Une nouvelle fois, Jean Frémon publie un livre qui est une exception. Il a comme sujet plus qu’objet : Louise Bourgeois. L’auteur a réalisé la première exposition de l’artriste en Europe en 1985 à la Galerie Lelong. Trente ans plus tard, il a proposé la dernière exposition directement conçue par elle, à la Maison de Balzac. Frémon propose ses rêveries du promeneur solitaire autour de l’artiste ou presque « dedans » puisqu’il écrit le monologue intérieur de l’artiste.
Solitaire comme personne, Louise Bourgeois parle, se parle, fait un bilan chaotique de sa vie qui l’était beaucoup moins que ce qu’elle feignait de laisser voir.

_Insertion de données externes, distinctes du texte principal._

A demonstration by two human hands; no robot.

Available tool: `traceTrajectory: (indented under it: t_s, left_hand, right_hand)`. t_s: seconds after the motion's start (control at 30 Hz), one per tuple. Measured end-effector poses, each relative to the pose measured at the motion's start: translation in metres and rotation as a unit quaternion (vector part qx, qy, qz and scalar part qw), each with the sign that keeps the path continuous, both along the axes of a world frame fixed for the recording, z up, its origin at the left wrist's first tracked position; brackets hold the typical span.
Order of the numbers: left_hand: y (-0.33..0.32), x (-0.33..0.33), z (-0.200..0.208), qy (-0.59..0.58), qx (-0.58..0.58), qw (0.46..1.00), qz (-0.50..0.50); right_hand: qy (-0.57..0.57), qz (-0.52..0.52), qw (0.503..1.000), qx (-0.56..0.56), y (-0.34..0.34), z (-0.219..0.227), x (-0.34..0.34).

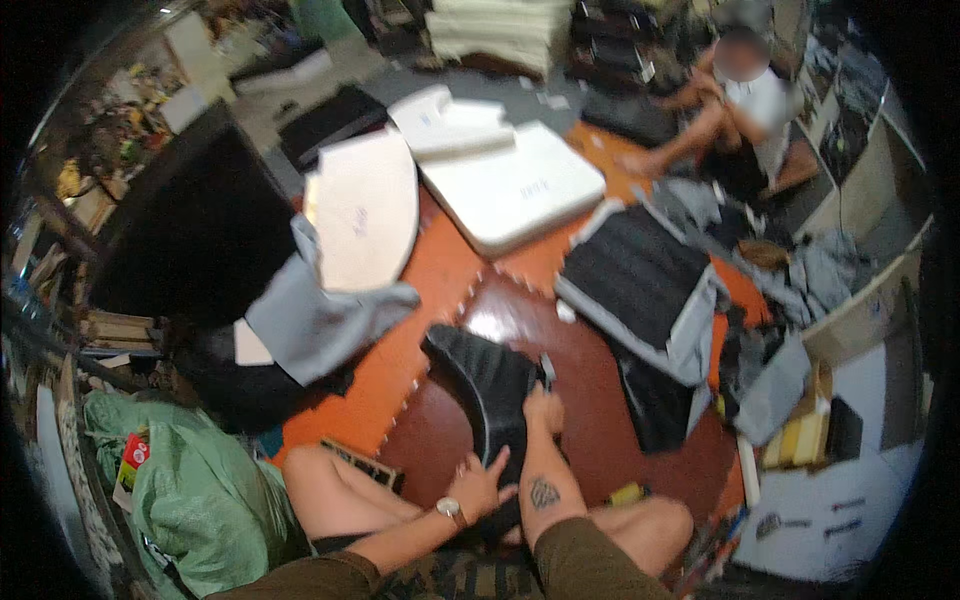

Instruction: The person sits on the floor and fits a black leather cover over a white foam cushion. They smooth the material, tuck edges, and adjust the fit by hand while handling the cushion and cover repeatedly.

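Note:
A black upholstered piece [484, 374] with a curved edge lies in front of my crossed legs, its near end by my lap. Spread fingers of my left hand [474, 492], with a watch at the wrist, rest against its lower left side. On the opposite side my right hand [543, 410] is closed in a fist by the piece's right edge. From that fist sticks up a small hand tool with a grey end [546, 370]; blur hides its exact kind.
White foam blocks [520, 185] and a pale curved board [365, 212] lie ahead. Grey fabric [325, 312] is at left, a black-and-grey cover [640, 280] at right. A green sack [205, 495] stands by my left knee. Another person [752, 108] sits at far right.

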State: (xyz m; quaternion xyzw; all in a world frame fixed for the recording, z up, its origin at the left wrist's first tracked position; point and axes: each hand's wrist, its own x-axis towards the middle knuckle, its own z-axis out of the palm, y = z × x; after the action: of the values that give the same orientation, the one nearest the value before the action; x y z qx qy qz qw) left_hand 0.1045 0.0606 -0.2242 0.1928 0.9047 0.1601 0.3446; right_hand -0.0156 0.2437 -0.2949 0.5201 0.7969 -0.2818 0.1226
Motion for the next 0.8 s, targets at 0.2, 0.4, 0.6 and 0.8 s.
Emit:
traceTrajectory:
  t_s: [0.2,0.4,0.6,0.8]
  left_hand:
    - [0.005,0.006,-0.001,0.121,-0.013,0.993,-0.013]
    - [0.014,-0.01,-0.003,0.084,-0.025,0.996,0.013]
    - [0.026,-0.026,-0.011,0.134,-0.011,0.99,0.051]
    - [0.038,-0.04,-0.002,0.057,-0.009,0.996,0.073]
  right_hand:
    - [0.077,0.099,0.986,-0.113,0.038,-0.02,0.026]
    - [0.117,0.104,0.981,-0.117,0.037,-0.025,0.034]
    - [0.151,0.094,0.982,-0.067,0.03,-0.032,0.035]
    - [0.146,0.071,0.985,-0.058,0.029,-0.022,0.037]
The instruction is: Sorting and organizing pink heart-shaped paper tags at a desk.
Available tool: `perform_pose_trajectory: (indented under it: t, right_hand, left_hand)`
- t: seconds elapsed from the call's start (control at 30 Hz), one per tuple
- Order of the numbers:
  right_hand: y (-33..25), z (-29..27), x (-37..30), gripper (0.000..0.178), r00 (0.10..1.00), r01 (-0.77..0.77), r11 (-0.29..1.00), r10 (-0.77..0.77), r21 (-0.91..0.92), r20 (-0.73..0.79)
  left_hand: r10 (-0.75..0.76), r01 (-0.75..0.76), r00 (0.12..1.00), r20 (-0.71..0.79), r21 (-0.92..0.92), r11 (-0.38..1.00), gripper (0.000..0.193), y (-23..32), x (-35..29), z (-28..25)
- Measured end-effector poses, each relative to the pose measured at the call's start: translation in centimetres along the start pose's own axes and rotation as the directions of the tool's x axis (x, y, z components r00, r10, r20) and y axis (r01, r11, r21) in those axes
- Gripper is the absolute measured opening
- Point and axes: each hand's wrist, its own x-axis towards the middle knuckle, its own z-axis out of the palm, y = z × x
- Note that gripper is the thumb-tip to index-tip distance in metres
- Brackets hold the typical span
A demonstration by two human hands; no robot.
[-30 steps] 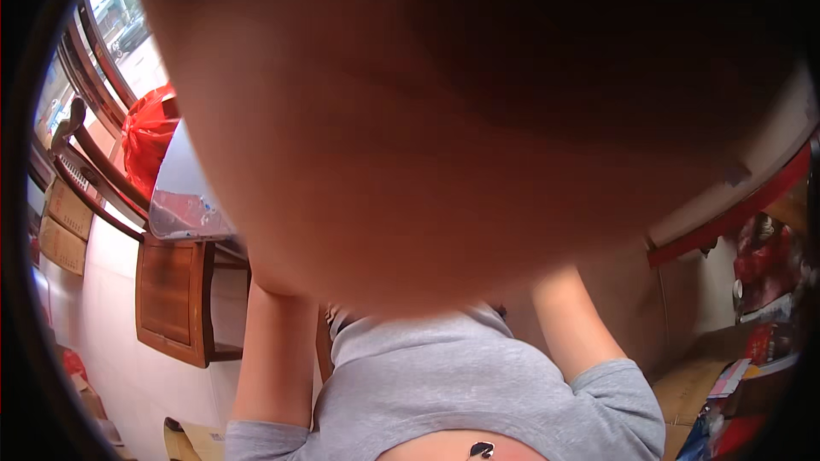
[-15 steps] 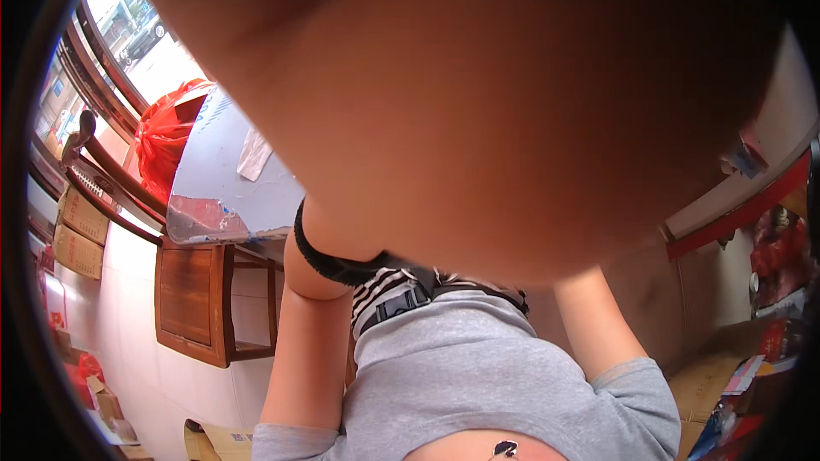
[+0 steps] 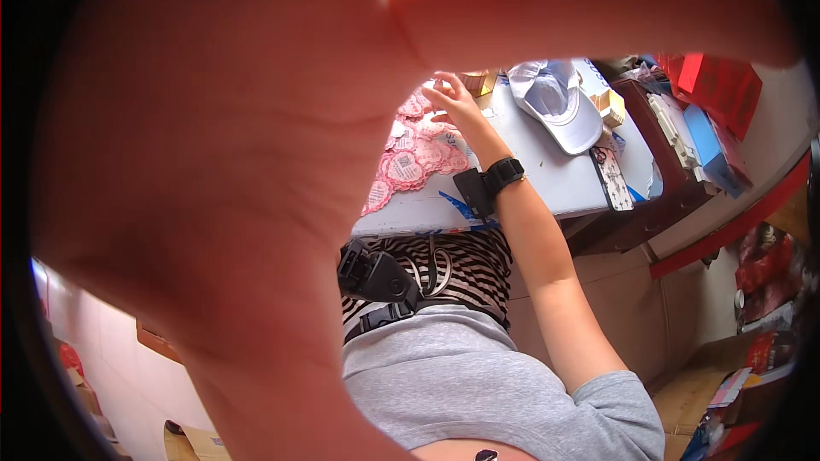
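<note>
My left hand point(image 3: 213, 145) looms very close, its palm covering most of the left side of the view. A single digit, which looks like the thumb, stretches out along the top; its other fingers are out of sight. Farther off, my right hand point(image 3: 457, 107) is over the table point(image 3: 538, 179), at the edge of a pile of pink-and-white scalloped paper tags point(image 3: 406, 169). Its fingers are apart and slightly bent, with nothing visible in them. A black strap with a small box point(image 3: 489, 186) is on my right wrist. My left hand hides part of the tag pile.
A white cap point(image 3: 559, 107) lies on the table right of my right hand, with a small gold box point(image 3: 608, 108) and a flat white patterned item point(image 3: 612, 179) beside it. Red bags point(image 3: 717, 90) and a blue box point(image 3: 713, 149) stand farther right.
The blurred hand that filled the upper view has shifted left, with a digit now extended. My right hand has come into sight over the table, and the tags and cap are uncovered.
</note>
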Motion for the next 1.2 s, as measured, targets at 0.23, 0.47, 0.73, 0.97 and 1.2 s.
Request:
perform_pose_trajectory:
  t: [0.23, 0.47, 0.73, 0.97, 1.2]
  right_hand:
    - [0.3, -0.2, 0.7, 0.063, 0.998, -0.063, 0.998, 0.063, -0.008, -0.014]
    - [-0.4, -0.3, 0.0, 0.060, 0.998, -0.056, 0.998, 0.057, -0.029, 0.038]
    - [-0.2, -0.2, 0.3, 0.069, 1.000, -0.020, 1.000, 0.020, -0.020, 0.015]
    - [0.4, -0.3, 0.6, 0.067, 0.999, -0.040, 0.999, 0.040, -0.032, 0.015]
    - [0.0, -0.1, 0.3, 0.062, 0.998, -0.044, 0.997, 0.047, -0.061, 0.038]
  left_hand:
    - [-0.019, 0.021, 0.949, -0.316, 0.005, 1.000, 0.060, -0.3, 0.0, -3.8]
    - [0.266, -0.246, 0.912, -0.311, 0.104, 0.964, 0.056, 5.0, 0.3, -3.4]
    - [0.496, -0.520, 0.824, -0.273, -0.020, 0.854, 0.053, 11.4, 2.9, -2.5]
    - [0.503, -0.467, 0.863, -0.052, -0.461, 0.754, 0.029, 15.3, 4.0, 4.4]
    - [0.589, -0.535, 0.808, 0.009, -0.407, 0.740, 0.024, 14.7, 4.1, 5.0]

Frémon a de la matière – entre autres ses écrits parus il y a quelques années chez Daniel Lelong (Déconstruction/reconstruction du père). Mais l’auteur ne propose en rien une biographie. Il a compris combien un tel genre n’était qu’une plaisanterie. C’est pourquoi dans ce texte, si rien n’est vrai tout est plausible.
Le texte vagabonde de manière magistrale dans les humeurs et l’humour de Louise dont la vie commença sur une séries d’impasses dans lesquelles l’auteur et son modèle refont les cents pas. Avec la créatrice, ce qui désapproprie l’être fonde l’œuvre (l’inverse est vrai aussi). Et si comme le rappelle ce texte, l’artiste n’est jamais parvenue à désencoigner cette crevasse de silence où tout tomba d’abord en elle, ses “dépôts” retenus, relevés sont des reliques qui ne peuvent cependant servir à aucune sanctification ou exhibition d’un secret.
L’œuvre de Frémon comme celle de Bourgeois n’exhibe que le lieu, elle n’est le reliquaire de rien qui se cacherait derrière, elle se veut le support d’aucun culte, d’aucun rituel. L’indice textuel n’est que la fable d’une perte, la fable d’un être pour gérer sa perte. La recherche du secret est donc axée sur la perte et, tout compte fait, ce que l’artiste nous livre n’est que l’aptitude à rendre les choses et les êtres absents.
L’écriture et l’art ne sont plus ici comme le jour et la nuit. Ils s’assemblent dans un fleuve charriant des fragments pour que surgisse la pulsation directe des images dont la fixité brusquement se renverse, déborde. A ce titre, plus qu’ouvrage sur Louise, ce livre qu’on ne peut pourtant qualifier « de Louise » est un poème en prose phosphorescent. Il rappelle « que la vérité est une image ». Mais pas n’importe quelle image.
jean-paul gavard-perret
Jean Frémon, Calme toi, Lison, P.O.L., Paris, 2016, 128 p. — 9,00 €.